13. Boys Time

300 53 22
                                    

"Makasih, Tante."

Nathan sedikit menundukkan kepalanya kalem membuat wanita setengah baya yang mengantarnya sampai ke ruangan ini ikut tersenyum.

"Anggap rumah sendiri ya," pesan Tante Selena sebelum berbalik pergi.

Pemuda dengan pakaian basah kuyub itu lebih dulu menunggu tubuh Tante Selena menghilang sepenuhnya dari tangga sebelum menutup pintu kamar. Menolehkan kepala pada sosok lain yang telah berganti pakaian satu persatu. Si pemilik kamar, Hessa duduk di atas sofa dengan pandangan mendongak songong seolah siap mengusir Nathan kapan pun. Jeiden, Soni, dan Rendra mengambil alih ranjang sembari bersandar dengan santainya. Terakhir ada Haikal yang tengah duduk di depan meja komputer Hessa entah memainkan apa.

Nathan melepaskan tas hitamnya dengan santai, melempar benda itu tepat mengenai wajah Hessa membuat si empu mengumpat keras. "Baju ganti, Sa," minta cowok itu datar tanpa rasa bersalah, melepas seragam putihnya.

"Biji ginti, Si," tiru Hessa berlebihan kesal sendiri, membanting asal tas Nathan ke arah lantai, "cari sendiri! Gak usah manja!"

Dengan segera, Nathan membuka salah satu pintu lemari berukuran besar itu asal. Benar-benar menerapkan perintah Tante Selena untuk menganggap rumah sendiri walau si pemilik kamar sudah mencibir tak suka. Tak merasa menemukan kaos dan celana pendek, Nathan berganti membuka salah satu pintu lainnya.

"Yang tengah, Nat, Ya Tuhan," ujar Hessa menyerah juga, "lama-lama gue paku juga kepala lo."

Bukannya takut, Nathan justru terkekeh kecil.

"Jeno gak ikut mampir Nat?" tanya Haikal mengalihkan pembicaraan.

"Gak, bawa mobil anaknya." Nathan mengambil kaos putih dengan celana kain selutut berwarna hitam, masuk ke pintu lain yang ia duga kamar mandi karena Hessa kembali diam tak memberikan arahan.

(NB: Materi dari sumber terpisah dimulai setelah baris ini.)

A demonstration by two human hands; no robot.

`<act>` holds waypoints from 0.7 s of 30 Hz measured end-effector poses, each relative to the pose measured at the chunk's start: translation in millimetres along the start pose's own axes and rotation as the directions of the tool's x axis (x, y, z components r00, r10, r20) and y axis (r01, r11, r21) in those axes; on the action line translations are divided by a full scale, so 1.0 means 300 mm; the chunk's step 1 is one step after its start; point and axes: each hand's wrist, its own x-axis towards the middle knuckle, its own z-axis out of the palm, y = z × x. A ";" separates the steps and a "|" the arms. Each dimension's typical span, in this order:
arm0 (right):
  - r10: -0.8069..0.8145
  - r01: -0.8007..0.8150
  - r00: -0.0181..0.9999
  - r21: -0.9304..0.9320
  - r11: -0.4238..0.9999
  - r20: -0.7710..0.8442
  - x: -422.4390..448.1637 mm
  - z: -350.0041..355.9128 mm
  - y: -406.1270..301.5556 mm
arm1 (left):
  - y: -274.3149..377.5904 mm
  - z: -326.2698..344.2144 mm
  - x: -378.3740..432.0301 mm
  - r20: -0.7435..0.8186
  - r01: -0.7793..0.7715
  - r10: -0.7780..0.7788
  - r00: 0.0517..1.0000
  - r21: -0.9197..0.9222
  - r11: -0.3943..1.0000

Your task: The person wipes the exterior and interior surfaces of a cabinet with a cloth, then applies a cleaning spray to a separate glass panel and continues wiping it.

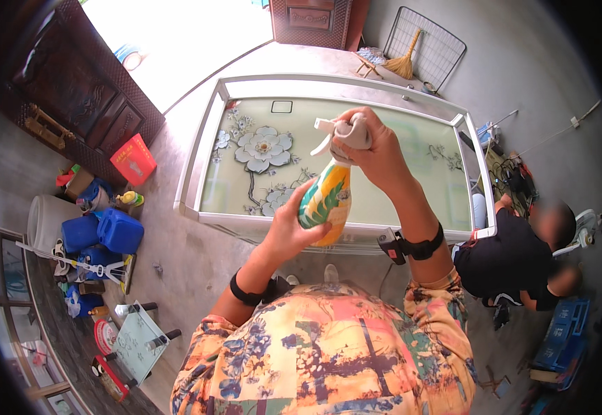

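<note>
My left hand (293,223) grips the body of a yellow and green patterned spray bottle (327,199). Around its neck and trigger head, my right hand (371,142) holds a folded grey cloth (353,134); the white nozzle and trigger stick out to the left. Both hands are above the near part of a low table with a white metal frame (280,220). Its pale green glass top (384,199) bears printed flowers, and a small dark-outlined rectangle is near its far edge. A raised white rail runs around the top.
Two people (508,249) in dark clothes are close together to the right of the table. Blue plastic jugs (119,231) and a white bucket (47,220) stand at left, near a small glass-topped stand (140,340). A straw broom (404,65) leans at the far wall.
</note>
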 end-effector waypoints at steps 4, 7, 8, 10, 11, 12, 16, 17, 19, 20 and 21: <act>0.035 -0.047 0.998 0.334 0.941 0.044 0.019 0.035 0.075 | -0.081 -0.008 0.039 -0.052 -0.029 0.033 0.998 0.079 0.996; -0.111 0.078 0.984 0.227 0.971 0.139 0.024 0.072 0.096 | -0.139 -0.012 0.062 -0.123 -0.086 0.109 0.986 0.177 0.980; -0.231 0.207 0.959 0.148 0.967 0.166 0.024 0.080 0.088 | -0.153 -0.017 0.070 -0.098 -0.072 0.092 0.991 0.191 0.979; -0.413 0.413 0.892 0.036 0.910 0.183 0.026 0.096 0.080 | -0.165 -0.022 0.084 -0.095 -0.066 0.078 0.992 0.118 0.991; -0.358 0.352 0.918 0.067 0.934 0.169 0.015 0.100 0.077 | -0.166 -0.019 0.088 -0.095 -0.064 0.072 0.993 0.082 0.995; -0.303 0.291 0.940 0.094 0.952 0.158 0.002 0.098 0.073 | -0.148 -0.010 0.100 -0.129 -0.212 0.216 0.968 0.043 0.976; -0.302 0.274 0.944 0.193 0.942 0.131 -0.031 0.119 0.078 | -0.065 0.002 0.143 -0.296 -0.312 0.395 0.870 0.290 0.905; -0.328 0.298 0.938 0.221 0.929 0.114 -0.031 0.128 0.079 | -0.048 0.009 0.151 -0.327 -0.296 0.401 0.856 0.327 0.898; -0.360 0.361 0.932 0.153 0.920 -0.034 -0.024 0.149 0.067 | -0.078 0.022 0.157 -0.309 -0.188 0.280 0.909 0.296 0.936; -0.302 0.311 0.950 0.147 0.939 -0.085 -0.032 0.158 0.083 | -0.088 0.035 0.157 -0.372 -0.196 0.346 0.861 0.384 0.902; -0.243 0.262 0.960 0.141 0.955 -0.137 -0.037 0.163 0.095 | -0.099 0.044 0.162 -0.379 -0.209 0.366 0.850 0.394 0.895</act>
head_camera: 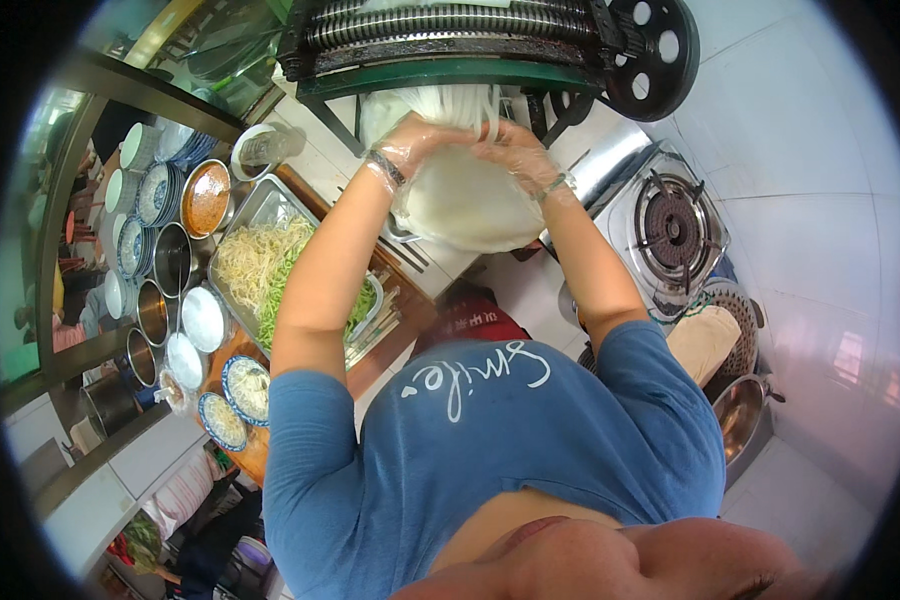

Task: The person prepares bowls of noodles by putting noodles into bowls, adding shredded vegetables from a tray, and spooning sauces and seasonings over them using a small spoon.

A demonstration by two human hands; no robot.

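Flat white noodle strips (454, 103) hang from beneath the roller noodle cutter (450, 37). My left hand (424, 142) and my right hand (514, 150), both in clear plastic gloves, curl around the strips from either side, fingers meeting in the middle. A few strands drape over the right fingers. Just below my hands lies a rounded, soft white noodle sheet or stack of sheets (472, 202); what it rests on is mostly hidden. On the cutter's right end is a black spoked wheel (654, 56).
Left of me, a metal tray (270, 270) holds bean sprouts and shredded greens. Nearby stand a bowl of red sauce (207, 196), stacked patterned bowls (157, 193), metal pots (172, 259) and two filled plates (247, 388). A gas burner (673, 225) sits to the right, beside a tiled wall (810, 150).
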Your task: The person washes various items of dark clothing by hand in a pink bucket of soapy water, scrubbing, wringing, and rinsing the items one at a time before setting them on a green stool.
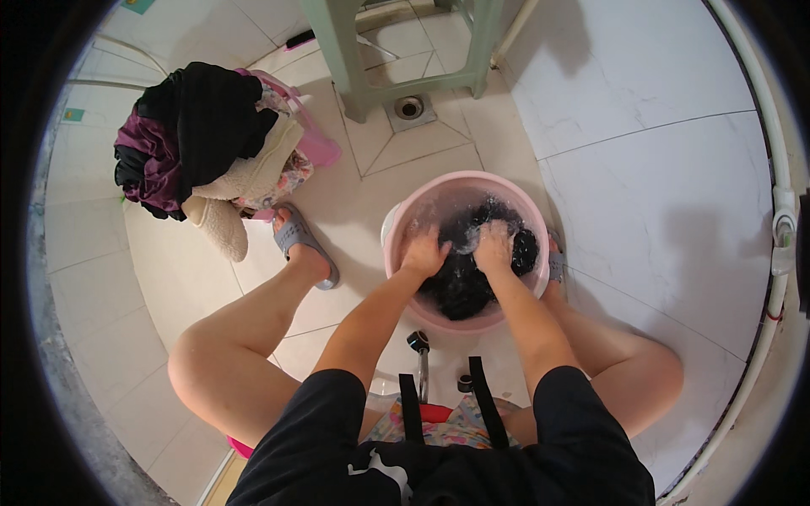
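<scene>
A round pink plastic basin (pixel 466 326) stands on the tiled floor between my feet, holding water and a black garment (pixel 465 291). My left hand (pixel 428 253) is at the left side of the basin, fingers spread, partly in the water at the cloth's edge. On the right, my right hand (pixel 494 245) presses into the water over the black fabric, its fingers blurred by splashes. Whether that hand grips the cloth cannot be told. The water is cloudy and hides part of the garment.
Dark, purple and cream clothes (pixel 209 133) are heaped on a pink plastic container (pixel 319 148) at the upper left. A green plastic stool (pixel 411 88) stands beyond the basin, near a floor drain (pixel 409 108). A metal faucet (pixel 423 367) lies close before me. Pipes (pixel 783 171) run along the right wall.
</scene>
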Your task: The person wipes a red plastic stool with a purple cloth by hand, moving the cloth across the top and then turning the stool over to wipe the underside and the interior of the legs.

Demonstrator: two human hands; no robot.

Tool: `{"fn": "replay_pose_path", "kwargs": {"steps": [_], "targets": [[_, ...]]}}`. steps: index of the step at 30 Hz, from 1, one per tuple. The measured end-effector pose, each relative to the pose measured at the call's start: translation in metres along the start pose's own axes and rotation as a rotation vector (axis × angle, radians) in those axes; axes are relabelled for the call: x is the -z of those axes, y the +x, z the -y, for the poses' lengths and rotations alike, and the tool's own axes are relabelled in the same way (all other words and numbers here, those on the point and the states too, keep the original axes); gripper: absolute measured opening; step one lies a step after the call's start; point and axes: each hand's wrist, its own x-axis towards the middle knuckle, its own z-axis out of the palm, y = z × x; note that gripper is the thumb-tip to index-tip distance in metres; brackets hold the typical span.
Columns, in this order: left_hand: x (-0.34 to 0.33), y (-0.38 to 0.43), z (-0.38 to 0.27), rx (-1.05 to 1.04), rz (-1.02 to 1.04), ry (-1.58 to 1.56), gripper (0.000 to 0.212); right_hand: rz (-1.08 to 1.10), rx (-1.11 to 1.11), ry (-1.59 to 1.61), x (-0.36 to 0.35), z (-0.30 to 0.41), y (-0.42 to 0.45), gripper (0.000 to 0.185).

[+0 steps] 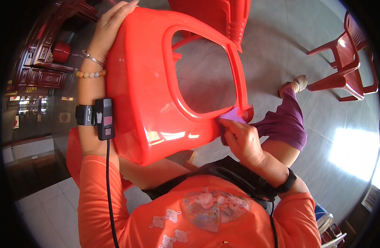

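Tilted on its side before me is a glossy red plastic stool, with a large rounded opening framed in the side that faces me. My left hand grips its far upper edge, and the left forearm lies along the stool's left face. Bunched in my right hand is a purple cloth, pressed against the stool's lower rim near the right corner of the opening. More purple fabric covers part of my right leg; whether it joins the cloth in my hand, I cannot tell.
Another red plastic piece of furniture stands just beyond the stool. Dark red plastic chairs are at the right on the grey tiled floor. Carved dark wooden furniture lines the left. A black cable runs along my left arm.
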Motion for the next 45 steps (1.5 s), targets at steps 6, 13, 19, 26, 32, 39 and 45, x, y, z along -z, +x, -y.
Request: {"fn": "replay_pose_path", "kwargs": {"steps": [6, 13, 19, 26, 32, 39, 45], "targets": [[-0.005, 0.001, 0.002, -0.170, -0.018, 0.097, 0.028, 0.021, 0.367, -0.003, -0.001, 0.056, 0.029, 0.039], [-0.020, -0.011, -0.013, -0.185, -0.052, 0.176, 0.031, -0.172, 0.409, -0.257, -0.005, 0.069, 0.090, 0.046], [-0.031, -0.014, -0.023, -0.182, -0.023, 0.189, 0.031, -0.270, 0.194, -0.442, 0.004, 0.048, 0.146, 0.031], [-0.026, -0.015, -0.019, -0.150, 0.014, 0.188, 0.026, -0.234, -0.025, -0.250, 0.009, 0.002, 0.158, 0.028], [-0.034, -0.016, -0.030, -0.180, 0.045, 0.225, 0.026, -0.234, -0.203, -0.458, 0.019, -0.044, 0.159, 0.021], [-0.049, -0.024, -0.049, -0.173, 0.123, 0.251, 0.031, -0.096, -0.573, -0.553, 0.043, -0.105, 0.153, 0.028], [-0.059, -0.026, -0.052, -0.244, 0.073, 0.197, 0.028, -0.300, -0.419, -0.432, 0.039, -0.102, 0.138, 0.025]]}}
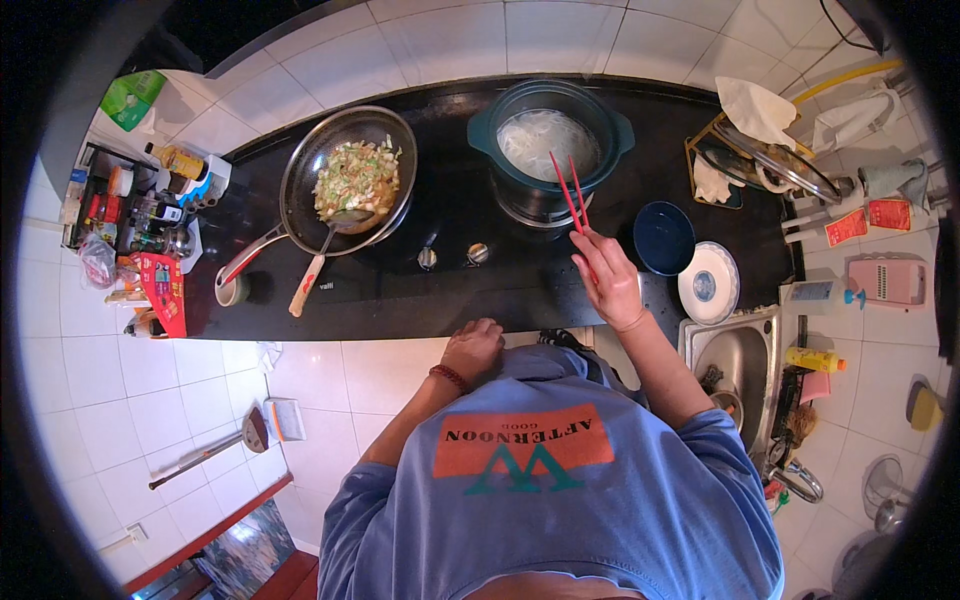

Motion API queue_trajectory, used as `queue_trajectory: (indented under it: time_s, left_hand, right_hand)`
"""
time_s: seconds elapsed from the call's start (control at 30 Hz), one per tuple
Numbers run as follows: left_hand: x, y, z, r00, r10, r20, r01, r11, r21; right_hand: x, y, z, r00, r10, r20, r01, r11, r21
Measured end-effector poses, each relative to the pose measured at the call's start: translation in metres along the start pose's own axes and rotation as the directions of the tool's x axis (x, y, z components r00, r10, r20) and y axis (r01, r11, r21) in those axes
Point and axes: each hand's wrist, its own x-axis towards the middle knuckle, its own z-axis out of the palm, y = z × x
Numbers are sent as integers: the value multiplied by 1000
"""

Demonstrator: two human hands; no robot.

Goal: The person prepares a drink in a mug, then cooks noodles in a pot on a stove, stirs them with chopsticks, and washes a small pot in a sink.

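Observation:
My right hand grips a pair of red chopsticks, their tips apart over the noodle pot. Pale noodles lie in cloudy liquid inside the dark green pot, which stands on the right burner. At the counter's front edge rests my left hand, back up with bent fingers; its palm is hidden. On the left side, a wok holds a chopped, pale green and brown food mixture. A spatula with a wooden handle leans in the wok, its handle pointing towards me.
A dark blue bowl and a white plate sit right of my right hand, near the steel sink. A lid rack stands behind them. A small cup is under the wok handle; seasoning bottles crowd the left end.

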Motion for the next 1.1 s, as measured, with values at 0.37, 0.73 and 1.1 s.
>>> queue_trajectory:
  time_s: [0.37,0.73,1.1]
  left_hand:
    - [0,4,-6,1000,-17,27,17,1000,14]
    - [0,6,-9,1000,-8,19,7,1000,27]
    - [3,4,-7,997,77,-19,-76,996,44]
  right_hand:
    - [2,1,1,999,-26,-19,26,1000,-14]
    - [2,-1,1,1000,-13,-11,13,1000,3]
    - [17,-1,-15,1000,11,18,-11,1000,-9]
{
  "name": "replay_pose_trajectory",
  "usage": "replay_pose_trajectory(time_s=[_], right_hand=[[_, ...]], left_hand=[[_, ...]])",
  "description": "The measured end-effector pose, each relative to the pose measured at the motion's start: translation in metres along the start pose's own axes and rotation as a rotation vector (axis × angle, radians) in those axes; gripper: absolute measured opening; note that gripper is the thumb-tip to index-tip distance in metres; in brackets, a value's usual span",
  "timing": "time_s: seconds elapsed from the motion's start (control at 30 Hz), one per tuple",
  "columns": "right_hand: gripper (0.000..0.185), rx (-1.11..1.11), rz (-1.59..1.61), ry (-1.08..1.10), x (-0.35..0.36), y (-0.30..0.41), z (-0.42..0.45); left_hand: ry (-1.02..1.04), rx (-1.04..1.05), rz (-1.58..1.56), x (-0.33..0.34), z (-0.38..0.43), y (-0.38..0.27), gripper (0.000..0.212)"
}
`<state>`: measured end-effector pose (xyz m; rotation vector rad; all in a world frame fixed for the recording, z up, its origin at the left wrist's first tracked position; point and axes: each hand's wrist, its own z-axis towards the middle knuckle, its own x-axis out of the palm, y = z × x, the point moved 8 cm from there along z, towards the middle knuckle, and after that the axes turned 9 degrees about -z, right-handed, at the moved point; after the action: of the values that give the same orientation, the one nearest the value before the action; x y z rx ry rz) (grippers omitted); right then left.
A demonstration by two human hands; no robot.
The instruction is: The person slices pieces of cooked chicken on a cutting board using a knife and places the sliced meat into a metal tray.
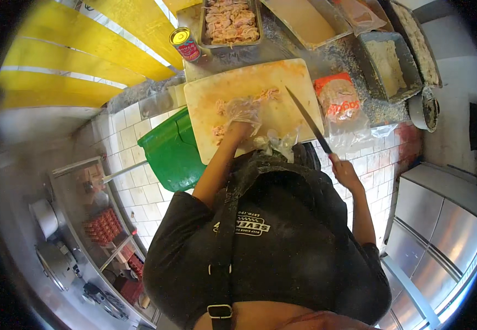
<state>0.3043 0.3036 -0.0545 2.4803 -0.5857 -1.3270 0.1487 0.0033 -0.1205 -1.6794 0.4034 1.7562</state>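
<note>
My left hand [244, 117], inside a clear plastic glove, is down on a white cutting board [292, 72] with stained patches. Pieces of raw meat, perhaps chicken, lie around it: one strip [269, 94] beyond the fingers and small bits [218, 132] to the left. The crumpled glove hides the fingers and anything beneath them. My right hand [344, 172] grips the handle of a long knife [307, 117] off the board's right corner. Its blade slants up and left over the board, tip apart from the meat. Crumpled clear plastic [281, 142] lies at the board's near edge.
Behind the board stand a metal tray of raw meat pieces [232, 20] and a can [185, 44]. A printed plastic bag [338, 99] lies to the right, near crumb-coated containers [391, 68] and a metal pot [424, 109]. A green bin [176, 152] stands below the board's left side.
</note>
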Motion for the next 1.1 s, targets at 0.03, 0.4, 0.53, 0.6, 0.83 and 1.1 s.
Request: replay_pose_trajectory(time_s=[0.03, 0.4, 0.53, 0.6, 0.83, 1.1], right_hand=[[0.055, -0.006, 0.072, -0.036, -0.002, 0.016, 0.017], [0.063, -0.158, 0.000, 0.077, 0.047, 0.118, 0.168], [0.062, -0.351, -0.091, -0.005, 0.043, 0.070, 0.124], [0.061, -0.334, -0.200, 0.058, 0.035, 0.041, 0.086], [0.058, 0.226, -0.076, 0.231, -0.012, -0.007, 0.006], [0.063, 0.146, 0.161, -0.239, -0.053, 0.038, 0.014]], left_hand=[[0.007, 0.006, -0.014, -0.001, 0.000, 0.000, 0.031], [0.297, -0.390, -0.232, -0.052, 0.017, -0.006, 0.030], [0.011, -0.415, -0.577, -0.062, 0.010, 0.032, 0.032], [-0.043, -0.451, -0.764, -0.076, 0.001, 0.074, 0.033], [0.030, -0.614, -0.141, -0.078, 0.011, 0.105, 0.037], [0.020, -0.278, -0.527, -0.006, 0.104, 0.005, 0.029]])
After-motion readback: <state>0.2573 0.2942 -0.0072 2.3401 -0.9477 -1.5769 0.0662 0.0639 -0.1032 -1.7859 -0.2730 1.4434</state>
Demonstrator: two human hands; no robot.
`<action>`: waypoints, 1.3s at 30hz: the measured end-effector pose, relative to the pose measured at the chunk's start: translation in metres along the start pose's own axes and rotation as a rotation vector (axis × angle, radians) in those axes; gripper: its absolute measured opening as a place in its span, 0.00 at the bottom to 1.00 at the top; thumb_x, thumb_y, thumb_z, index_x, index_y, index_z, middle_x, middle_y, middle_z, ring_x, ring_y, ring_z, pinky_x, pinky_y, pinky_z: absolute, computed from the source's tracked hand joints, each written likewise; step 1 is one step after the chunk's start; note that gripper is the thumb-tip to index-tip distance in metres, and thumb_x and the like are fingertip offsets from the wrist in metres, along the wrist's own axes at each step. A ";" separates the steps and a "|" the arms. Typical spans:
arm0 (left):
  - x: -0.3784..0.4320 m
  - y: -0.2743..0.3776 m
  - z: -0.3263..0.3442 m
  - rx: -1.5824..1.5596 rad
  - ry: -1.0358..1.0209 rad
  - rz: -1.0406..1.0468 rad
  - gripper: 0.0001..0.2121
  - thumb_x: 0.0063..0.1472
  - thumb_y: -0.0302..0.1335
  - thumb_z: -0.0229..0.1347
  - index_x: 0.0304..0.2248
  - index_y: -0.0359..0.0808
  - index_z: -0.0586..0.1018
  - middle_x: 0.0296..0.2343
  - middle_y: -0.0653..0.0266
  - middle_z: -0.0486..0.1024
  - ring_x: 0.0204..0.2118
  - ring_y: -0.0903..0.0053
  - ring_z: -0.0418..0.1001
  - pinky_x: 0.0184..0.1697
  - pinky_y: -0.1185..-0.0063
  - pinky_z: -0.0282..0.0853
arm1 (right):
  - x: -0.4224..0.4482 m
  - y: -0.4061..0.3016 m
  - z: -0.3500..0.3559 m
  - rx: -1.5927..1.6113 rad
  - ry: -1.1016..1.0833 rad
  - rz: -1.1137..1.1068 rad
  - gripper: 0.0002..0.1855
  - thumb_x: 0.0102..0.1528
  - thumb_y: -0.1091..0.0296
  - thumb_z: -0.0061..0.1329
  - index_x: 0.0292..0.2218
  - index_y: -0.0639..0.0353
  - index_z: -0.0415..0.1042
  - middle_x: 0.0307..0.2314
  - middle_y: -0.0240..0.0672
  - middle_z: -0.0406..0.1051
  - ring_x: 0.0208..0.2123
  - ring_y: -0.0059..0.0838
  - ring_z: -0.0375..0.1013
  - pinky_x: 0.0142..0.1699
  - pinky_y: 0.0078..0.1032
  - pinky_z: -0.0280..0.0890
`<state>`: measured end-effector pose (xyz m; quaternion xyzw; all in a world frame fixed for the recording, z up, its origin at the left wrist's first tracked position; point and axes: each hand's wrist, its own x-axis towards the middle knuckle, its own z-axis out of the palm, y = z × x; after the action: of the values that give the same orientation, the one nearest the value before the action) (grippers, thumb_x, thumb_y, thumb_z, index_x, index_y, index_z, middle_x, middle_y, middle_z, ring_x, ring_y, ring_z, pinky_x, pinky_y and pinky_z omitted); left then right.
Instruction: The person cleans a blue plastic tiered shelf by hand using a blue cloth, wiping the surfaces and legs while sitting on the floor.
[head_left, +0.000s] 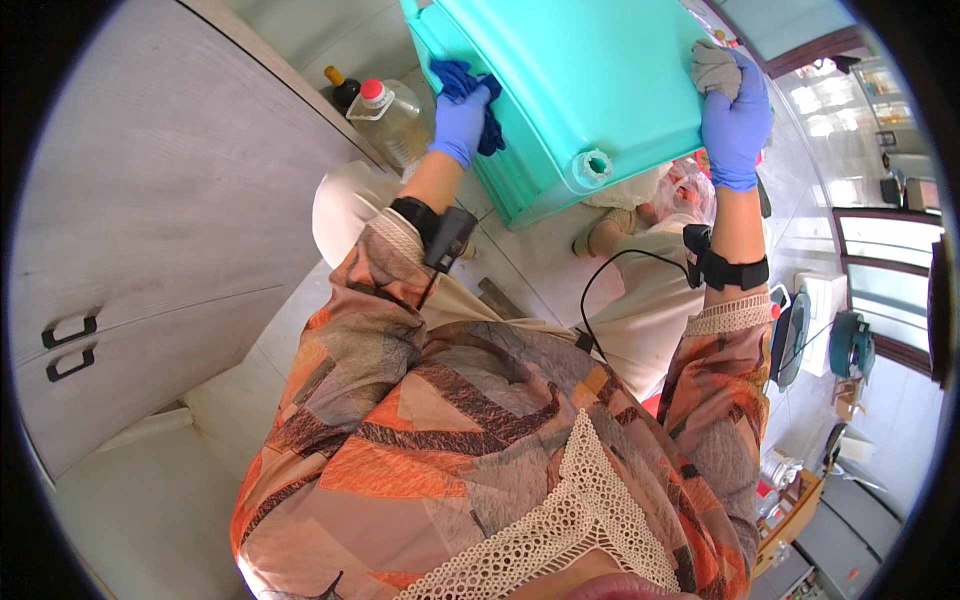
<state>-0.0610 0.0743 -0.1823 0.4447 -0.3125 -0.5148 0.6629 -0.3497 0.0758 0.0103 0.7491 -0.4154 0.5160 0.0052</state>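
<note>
A large turquoise plastic bin (600, 75), tilted, with a round spout-like hole (592, 166) near its lower corner, fills the top middle. My left hand (459, 124), in a blue-violet glove, holds a dark blue cloth (491, 135) against the bin's left part. At the bin's right edge, my right hand (735, 127), gloved alike, grips a grey cloth (715, 69) pressed to the plastic. Both forearms wear black straps, and a black cable runs from the right one.
Left of the bin stand a clear plastic jug with a red cap (390, 112) and a dark bottle (343, 88). A grey cabinet (165, 187) with black handles borders the left. Plastic bags (682, 191) lie beneath the bin's right side, on the tiled floor.
</note>
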 end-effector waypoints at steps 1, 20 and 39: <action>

Tak lama sejak Nathan mengganti baju dan bergabung dengan Hessa di atas sofa, pintu putih kamar kembali terbuka. Seluruh mata kembali fokus pada satu orang yang kini tampak tersenyum dan mengangguk sopan pada Tante Selena. Tidak heran jika rumah Hessa menjadi tempat berteduh karena Haikal sempat mengatakan jika rumah Hessa ternyata dekat dengan SMA Garuda dan mengirimkan lokasi rumah ini ke grup kelas.

"Ini pada berteduh apa pada gak punya rumah deh?" tanya Hessa tak habis pikir karena sekarang bertambah satu orang penghuni lagi di kamar besarnya.

"Kalau Jeiden emang gak punya rumah," jawab Rendra asal membuatnya mendapat dorongan kecil dari Jeiden.

Juna meringis, melepaskan kancing seragamnya satu persatu menyisakan kaos T-shirt putih yang pemuda itu gunakan sebagai dalaman. Pemuda itu tanpa kata segera bergabung di atas sofa, mendorong tubuh Hessa agar memberikannya tempat di tepi yang lebih hangat.

"Hujannya deres banget ya, padahal udah masuk musim kemarau," kata pemuda itu seolah tak mengerti dengan cibiran Hessa, "nyesel banget gue nungguin Pak Joko di sekolah."

"Gimana, Jun? Di-acc?" respons Nathan tampak lebih fokus mengetikkan sesuatu di layar ponsel.

Anggukan dilakukan Juna sebagai respons sederhana. "Katanya selama gue yakin bisa handle tim, berangkat gak papa."

Haikal sudah heboh sendiri karena benar-benar jadi berangkat menonton konser. "Kalau gak jadi bisa dibakar sekelas sih gue."

"Apalagi sama Chacha," sahut Rendra hafal betul bagaimana cewek Chinese itu selalu terbakar dengan semangat berlebihan, "gila ya cewek-cewek di kelas, berasa masuk hutan rimba gue, singa semua."

Juna tanpa sadar jadi mengangguk, memegangi pipinya yang masih terasa perih. Pemuda itu membasahi bibir, menatap Hessa di sisinya dengan aneh. Seingatnya, ini bukan pertama kalinya Arina dipuji cantik, tapi berkali-kali entah itu dari mulut Jeiden atau mulut cowok lain di kelas. Tapi ini pertama kalinya ia melihat Arina menampar orang lain hanya karena memuji kecantikan gadis itu, dan lebih buruk lagi, tamparan itu untuk Juna.